In realistic, healthy approaches to addiction recovery, relapse is seen as a very real possibility, and actions are taken to minimize the risks involved. It can also support the development of healthier attitudes toward lapses and the possibility of relapse at some point in time. People may sometimes feel that relapse is an indication of an inherent flaw or an entirely uncontrollable aspect of what is mdma national institute on drug abuse nida their disease, causing them to experience cognitive dissonance and feel ashamed, hopeless, or unable to combat relapse.
Who might experience the AVE?
Notably, these individuals are also most likely to endorse nonabstinence goals (Berglund et al., 2019; Dunn & Strain, 2013; Lozano et al., 2006; Lozano et al., 2015; Mowbray et al., 2013).

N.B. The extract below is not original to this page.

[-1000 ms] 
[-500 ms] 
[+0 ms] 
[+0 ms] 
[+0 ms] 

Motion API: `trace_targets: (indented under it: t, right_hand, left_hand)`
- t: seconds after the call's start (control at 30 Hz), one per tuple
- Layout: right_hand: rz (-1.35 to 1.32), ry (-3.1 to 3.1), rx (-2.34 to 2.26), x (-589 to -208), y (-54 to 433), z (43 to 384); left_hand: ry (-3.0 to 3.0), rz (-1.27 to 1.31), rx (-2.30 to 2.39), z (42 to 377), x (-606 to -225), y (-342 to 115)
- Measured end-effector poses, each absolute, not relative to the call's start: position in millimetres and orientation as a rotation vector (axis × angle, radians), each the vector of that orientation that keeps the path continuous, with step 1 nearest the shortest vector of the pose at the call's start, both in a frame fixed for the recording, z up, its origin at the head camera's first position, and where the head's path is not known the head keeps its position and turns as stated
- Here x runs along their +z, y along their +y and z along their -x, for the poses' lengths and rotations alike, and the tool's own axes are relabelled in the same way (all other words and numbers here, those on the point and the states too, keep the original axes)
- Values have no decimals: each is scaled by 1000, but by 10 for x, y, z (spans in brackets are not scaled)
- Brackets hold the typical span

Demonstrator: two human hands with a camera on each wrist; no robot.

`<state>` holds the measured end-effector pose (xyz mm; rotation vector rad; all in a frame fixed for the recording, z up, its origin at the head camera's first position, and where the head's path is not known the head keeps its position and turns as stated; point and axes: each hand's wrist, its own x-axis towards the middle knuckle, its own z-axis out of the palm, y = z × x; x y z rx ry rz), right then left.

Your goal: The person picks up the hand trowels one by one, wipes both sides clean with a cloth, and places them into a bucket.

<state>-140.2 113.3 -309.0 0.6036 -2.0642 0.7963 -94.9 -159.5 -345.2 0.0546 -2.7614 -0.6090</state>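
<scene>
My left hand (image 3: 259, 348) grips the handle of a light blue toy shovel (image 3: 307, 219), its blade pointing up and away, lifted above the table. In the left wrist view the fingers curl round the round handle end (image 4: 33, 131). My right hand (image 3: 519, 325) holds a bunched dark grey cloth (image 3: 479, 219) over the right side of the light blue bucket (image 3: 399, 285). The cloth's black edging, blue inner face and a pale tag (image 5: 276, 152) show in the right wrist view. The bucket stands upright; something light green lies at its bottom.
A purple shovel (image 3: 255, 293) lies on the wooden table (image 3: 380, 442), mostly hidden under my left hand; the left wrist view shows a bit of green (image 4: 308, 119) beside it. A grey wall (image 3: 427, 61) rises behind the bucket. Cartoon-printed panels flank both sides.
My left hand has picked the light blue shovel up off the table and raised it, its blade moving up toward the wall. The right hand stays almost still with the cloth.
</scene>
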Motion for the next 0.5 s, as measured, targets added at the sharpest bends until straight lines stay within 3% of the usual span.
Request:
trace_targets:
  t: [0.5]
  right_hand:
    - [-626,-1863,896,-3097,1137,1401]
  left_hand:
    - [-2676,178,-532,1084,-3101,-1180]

Studies have also identified positive associations between abstinence goals and likelihood of “non-hazardous” or “low-risk drinking” (Adamson et al., 2010; Berglund et al., 2019; Haug, Castro, Eggli, & Schaub, 2018). Evidence comparing long-term outcomes between individuals with abstinence vs. nonabstinence goals is mixed, and to date no published meta-analyses have systematically examined this question.
After identifying those characteristics, the therapist works forward by analyzing the individual drinker’s response to these situations, as well as backward to examine the lifestyle factors that increase the drinker’s exposure to high-risk situations. The initial trigger is a lapse—breaking a rule you set for your own abstinence. When you’re first learning about the abstinence violation effect, it can feel like a lot to take in.